L’ipotesi di realizzare una cucina popolare a Ravenna prende spunto da un’idea nata a Bologna per rispondere ai concreti bisogni di nuovi poveri e condivisa da un gruppo di volontarie e volontari che già lavoravano in supporto alle persone: tra queste la cooperativa Piazza Grande che dal 1993 perseguiva modelli di intervento sociale che miravano a uscire da logiche esclusivamente assistenzialistiche, favorendo lo sviluppo delle capacità individuali della Persona senza Dimora. Nel 2014 viene costituita l’associazione CiviBo e l’anno successivo, nel quartiere della Bolognina, è aperta la prima “Cucina popolare”. Un progetto realizzatosi grazie, tra gli altri, a Roberto Morgantini. Nel 2015 è stata aperta la prima mensa che offriva un pranzo gratuito per due giorni alla settimana. L’anno successivo è arrivata una seconda e quello dopo ancora una terza. Gli utenti vengono segnalati dai Servizi Sociali e dall’azienda sanitaria sul territorio sulla base dei bisogni più urgenti. Il funzionamento del progetto è articolato, ma semplice: c’è chi si occupa della raccolta alimentare tramite una rete di supermercati, mercati e il Banco Alimentare per poter preparare i pasti, chi si occupa della cucina e chi aiuta con il servizio. Nel 2019, sono stati serviti 60.000 pasti grazie al contributo di quasi duecento volontari che si impegnano assiduamente perché il progetto funzioni, affiancati da ancor più persone che sostengono con il proprio tempo e le proprie risorse le Cucine Popolari. Sono spazi in cui si cerca di intrecciare la lotta contro lo spreco alimentare, la sostenibilità e l’azione contro la povertà e l’esclusione sociale. 

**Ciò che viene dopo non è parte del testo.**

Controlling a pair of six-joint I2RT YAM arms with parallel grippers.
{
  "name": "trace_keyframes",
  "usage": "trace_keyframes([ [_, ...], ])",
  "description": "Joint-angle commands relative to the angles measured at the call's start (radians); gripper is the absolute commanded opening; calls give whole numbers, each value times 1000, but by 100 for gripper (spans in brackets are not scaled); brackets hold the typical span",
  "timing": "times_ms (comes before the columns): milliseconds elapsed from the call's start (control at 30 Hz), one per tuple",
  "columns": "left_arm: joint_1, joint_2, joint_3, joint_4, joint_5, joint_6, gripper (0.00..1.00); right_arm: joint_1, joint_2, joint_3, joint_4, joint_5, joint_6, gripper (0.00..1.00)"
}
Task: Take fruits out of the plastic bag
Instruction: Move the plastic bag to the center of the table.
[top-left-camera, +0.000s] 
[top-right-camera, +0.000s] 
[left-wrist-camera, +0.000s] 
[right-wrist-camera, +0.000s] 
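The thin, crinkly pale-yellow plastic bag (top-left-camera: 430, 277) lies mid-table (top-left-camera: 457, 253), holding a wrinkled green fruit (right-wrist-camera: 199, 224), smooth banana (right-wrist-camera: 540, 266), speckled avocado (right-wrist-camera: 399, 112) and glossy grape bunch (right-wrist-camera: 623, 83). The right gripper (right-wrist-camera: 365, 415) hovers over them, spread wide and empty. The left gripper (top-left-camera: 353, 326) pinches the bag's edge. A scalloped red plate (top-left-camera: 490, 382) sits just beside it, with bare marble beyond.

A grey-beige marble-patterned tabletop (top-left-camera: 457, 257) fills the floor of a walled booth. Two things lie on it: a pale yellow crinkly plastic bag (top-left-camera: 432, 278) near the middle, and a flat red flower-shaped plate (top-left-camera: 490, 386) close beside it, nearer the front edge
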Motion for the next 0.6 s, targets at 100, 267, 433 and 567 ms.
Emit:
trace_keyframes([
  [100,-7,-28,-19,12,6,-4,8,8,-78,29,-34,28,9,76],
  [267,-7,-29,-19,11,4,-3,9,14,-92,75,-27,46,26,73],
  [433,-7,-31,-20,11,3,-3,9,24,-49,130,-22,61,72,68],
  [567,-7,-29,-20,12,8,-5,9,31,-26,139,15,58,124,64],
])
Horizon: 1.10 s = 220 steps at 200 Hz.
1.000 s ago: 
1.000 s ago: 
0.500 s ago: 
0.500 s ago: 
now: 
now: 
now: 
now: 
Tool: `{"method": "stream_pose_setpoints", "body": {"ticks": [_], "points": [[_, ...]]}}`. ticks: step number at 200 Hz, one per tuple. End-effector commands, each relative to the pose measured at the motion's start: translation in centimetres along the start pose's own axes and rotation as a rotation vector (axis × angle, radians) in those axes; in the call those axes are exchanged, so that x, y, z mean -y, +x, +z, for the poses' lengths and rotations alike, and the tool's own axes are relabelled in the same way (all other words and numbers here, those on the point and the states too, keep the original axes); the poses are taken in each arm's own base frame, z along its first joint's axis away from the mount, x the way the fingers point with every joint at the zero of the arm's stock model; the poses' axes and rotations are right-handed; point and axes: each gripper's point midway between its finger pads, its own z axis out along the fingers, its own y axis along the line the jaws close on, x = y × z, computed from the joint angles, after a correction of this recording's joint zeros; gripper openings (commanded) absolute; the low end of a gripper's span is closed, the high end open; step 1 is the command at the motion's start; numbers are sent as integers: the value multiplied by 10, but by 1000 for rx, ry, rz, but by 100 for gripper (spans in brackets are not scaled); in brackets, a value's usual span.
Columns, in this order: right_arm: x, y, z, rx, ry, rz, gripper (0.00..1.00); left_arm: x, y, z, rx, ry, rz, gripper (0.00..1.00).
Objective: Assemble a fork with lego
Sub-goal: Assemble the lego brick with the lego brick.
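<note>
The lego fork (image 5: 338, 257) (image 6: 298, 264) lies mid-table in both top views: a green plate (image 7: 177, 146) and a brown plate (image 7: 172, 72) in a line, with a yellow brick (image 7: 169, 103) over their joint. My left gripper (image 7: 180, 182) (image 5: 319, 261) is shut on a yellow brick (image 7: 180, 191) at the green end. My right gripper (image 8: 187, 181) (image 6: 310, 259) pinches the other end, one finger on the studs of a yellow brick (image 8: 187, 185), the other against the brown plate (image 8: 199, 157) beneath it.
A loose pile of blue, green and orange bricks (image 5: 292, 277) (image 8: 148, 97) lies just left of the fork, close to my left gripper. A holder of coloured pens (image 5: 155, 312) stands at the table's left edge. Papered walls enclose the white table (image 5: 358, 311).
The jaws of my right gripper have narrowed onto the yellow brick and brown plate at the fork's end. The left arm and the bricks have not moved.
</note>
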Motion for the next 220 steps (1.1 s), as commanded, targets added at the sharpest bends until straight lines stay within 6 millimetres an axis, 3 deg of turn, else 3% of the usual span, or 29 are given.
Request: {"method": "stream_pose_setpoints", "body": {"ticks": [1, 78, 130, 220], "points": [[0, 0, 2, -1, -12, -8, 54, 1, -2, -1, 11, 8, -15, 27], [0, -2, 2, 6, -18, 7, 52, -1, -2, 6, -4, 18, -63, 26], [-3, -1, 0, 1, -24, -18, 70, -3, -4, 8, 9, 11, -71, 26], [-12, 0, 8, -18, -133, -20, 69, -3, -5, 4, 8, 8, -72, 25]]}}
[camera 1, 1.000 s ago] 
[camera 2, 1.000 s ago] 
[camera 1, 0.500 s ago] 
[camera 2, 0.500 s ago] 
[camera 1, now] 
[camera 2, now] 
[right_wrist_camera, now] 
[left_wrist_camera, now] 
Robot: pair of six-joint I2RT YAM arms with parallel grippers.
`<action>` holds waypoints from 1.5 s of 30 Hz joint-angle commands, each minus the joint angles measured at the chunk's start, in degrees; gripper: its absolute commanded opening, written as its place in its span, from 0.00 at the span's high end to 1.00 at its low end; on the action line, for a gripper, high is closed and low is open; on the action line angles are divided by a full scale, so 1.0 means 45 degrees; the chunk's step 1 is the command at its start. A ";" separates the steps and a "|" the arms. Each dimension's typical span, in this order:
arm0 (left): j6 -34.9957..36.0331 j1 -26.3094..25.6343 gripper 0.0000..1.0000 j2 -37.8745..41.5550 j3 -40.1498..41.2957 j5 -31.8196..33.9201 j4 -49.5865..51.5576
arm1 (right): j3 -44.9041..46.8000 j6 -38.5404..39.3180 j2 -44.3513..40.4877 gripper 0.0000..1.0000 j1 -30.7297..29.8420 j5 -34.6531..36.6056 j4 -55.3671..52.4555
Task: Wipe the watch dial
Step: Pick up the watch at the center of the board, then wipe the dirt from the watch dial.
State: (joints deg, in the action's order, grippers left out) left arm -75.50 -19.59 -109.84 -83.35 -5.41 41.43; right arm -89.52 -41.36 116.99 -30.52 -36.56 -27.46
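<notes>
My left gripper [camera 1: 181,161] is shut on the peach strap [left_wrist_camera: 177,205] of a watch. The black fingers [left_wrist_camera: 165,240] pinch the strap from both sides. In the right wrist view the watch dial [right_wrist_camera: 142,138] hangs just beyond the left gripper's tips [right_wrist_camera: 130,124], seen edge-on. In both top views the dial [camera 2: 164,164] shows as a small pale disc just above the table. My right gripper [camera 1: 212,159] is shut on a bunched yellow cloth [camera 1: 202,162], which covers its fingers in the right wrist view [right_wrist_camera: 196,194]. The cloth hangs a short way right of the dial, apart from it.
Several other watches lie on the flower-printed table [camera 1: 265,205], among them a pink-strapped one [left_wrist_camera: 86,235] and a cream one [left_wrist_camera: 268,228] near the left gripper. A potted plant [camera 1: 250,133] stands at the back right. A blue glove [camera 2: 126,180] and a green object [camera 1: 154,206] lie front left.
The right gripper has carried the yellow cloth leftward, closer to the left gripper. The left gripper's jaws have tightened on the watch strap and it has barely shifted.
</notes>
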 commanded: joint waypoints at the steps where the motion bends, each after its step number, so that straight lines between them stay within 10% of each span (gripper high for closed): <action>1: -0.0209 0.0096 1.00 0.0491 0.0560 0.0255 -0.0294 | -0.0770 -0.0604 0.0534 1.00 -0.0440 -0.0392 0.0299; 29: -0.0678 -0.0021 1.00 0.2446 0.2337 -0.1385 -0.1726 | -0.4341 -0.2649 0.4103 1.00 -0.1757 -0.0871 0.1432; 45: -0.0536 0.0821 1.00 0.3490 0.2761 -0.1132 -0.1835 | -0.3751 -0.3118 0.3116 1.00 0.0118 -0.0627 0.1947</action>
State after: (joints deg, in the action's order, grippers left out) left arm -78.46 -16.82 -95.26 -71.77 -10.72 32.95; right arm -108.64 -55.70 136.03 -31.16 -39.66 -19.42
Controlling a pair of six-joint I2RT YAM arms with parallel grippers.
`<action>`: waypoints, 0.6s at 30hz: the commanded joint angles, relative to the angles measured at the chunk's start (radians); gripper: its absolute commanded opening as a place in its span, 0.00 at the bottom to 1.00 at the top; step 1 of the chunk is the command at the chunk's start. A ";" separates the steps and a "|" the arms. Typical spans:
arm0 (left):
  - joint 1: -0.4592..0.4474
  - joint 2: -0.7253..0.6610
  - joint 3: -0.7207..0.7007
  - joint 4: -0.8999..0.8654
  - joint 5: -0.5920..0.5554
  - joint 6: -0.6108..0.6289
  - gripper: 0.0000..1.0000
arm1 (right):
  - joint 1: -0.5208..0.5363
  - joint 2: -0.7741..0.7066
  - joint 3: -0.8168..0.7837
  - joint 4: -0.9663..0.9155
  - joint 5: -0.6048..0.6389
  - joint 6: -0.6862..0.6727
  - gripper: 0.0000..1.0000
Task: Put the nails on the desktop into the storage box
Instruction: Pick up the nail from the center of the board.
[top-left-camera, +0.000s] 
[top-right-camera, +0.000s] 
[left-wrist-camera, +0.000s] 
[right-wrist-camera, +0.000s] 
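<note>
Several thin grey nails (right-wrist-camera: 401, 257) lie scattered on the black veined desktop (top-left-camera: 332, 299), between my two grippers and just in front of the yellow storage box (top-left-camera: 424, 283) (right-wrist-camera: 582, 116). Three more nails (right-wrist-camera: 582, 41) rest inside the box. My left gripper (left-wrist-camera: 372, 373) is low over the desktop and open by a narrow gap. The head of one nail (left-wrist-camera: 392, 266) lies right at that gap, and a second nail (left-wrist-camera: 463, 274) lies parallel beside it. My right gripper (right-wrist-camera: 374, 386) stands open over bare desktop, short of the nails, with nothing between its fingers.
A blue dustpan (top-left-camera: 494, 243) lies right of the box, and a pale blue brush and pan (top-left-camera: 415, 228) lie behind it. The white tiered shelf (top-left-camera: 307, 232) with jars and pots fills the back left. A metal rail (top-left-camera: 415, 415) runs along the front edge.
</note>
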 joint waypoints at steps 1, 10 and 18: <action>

L’idea delle cucine popolari avviata a Ravenna ha subito un arresto. È auspicabile che i diversi attori che si sono impegnati a portare avanti il progetto superino le difficoltà di carattere attuativo seguendo in ciò il buon esito di Bologna. Sempre riguardo a queste tematiche, Daniela Biondi di Caritas Ravenna, nelle settimane scorse, in un’intervista rilasciata al settimanale d’informazione e cronaca della provincia di Ravenna «Sette sere», ha annunciato la prossima apertura di un emporio per indigenti presso uno stabile in ristrutturazione acquistato da Caritas nazionale in via Narsete e di una mensa, sempre per indigenti, presso il complesso di Santa Teresa con gestione affidata alla Caritas. 

È indispensabile che su tutto il territorio nazionale continui il lavoro di sollecitazione sulle istituzioni, affinché queste elaborino efficaci strategie di contrasto alla povertà alimentare, supportate da risorse adeguate. Tra le proposte concrete dovrà rientrare anche quella di garantire l’accesso universale a bambine e bambini alle mense scolastiche e anche di inserire nella prossima Legge di Bilancio un fondo di solidarietà alimentare che disponga di nuove risorse addizionali e che tenga presente la crisi attuale.